**EXERCISE OBJECTIVE**
A word-for-word printout of the listing below is needed.

┌────────

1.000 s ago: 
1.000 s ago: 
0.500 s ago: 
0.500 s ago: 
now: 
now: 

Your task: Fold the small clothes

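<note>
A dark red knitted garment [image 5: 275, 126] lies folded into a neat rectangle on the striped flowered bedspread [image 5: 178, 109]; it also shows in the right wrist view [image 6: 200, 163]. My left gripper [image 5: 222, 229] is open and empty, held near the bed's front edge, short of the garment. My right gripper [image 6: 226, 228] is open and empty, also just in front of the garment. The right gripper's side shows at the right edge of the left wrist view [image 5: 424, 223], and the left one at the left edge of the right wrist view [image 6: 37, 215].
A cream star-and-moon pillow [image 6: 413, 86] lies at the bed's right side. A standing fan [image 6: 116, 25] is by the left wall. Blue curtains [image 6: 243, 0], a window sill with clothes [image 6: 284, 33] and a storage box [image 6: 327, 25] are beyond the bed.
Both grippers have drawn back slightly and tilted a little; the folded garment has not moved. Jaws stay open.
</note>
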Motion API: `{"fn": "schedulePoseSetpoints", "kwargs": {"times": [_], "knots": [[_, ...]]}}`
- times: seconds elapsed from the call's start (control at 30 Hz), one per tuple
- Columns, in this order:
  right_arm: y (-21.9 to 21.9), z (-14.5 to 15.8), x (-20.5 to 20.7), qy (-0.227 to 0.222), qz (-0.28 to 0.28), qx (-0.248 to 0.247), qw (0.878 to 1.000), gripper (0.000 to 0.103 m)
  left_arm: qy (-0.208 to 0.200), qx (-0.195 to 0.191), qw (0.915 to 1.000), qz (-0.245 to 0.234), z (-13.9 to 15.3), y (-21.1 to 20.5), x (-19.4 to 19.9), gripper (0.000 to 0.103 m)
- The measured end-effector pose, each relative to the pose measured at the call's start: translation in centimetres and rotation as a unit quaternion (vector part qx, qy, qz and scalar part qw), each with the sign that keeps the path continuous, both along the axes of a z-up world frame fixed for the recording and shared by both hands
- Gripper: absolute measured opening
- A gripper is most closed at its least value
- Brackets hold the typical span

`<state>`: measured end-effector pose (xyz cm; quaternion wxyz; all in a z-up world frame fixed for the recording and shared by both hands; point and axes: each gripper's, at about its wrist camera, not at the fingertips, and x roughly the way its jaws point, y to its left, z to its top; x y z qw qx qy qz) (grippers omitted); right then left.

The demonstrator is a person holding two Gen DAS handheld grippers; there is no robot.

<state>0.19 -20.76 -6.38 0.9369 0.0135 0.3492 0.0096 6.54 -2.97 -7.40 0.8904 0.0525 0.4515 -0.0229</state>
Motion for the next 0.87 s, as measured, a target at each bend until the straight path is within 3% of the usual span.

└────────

**RESPONSE AREA**
1.000 s ago: 
1.000 s ago: 
0.500 s ago: 
0.500 s ago: 
now: 
now: 

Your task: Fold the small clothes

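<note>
A dark red knitted garment [image 5: 275, 126] lies folded into a neat rectangle on the striped flowered bedspread [image 5: 178, 109]; it also shows in the right wrist view [image 6: 200, 163]. My left gripper [image 5: 222, 229] is open and empty, held near the bed's front edge, short of the garment. My right gripper [image 6: 226, 228] is open and empty, also just in front of the garment. The right gripper's side shows at the right edge of the left wrist view [image 5: 424, 223], and the left one at the left edge of the right wrist view [image 6: 37, 215].
A cream star-and-moon pillow [image 6: 413, 86] lies at the bed's right side. A standing fan [image 6: 116, 25] is by the left wall. Blue curtains [image 6: 243, 0], a window sill with clothes [image 6: 284, 33] and a storage box [image 6: 327, 25] are beyond the bed.
Both grippers have drawn back slightly and tilted a little; the folded garment has not moved. Jaws stay open.
</note>
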Motion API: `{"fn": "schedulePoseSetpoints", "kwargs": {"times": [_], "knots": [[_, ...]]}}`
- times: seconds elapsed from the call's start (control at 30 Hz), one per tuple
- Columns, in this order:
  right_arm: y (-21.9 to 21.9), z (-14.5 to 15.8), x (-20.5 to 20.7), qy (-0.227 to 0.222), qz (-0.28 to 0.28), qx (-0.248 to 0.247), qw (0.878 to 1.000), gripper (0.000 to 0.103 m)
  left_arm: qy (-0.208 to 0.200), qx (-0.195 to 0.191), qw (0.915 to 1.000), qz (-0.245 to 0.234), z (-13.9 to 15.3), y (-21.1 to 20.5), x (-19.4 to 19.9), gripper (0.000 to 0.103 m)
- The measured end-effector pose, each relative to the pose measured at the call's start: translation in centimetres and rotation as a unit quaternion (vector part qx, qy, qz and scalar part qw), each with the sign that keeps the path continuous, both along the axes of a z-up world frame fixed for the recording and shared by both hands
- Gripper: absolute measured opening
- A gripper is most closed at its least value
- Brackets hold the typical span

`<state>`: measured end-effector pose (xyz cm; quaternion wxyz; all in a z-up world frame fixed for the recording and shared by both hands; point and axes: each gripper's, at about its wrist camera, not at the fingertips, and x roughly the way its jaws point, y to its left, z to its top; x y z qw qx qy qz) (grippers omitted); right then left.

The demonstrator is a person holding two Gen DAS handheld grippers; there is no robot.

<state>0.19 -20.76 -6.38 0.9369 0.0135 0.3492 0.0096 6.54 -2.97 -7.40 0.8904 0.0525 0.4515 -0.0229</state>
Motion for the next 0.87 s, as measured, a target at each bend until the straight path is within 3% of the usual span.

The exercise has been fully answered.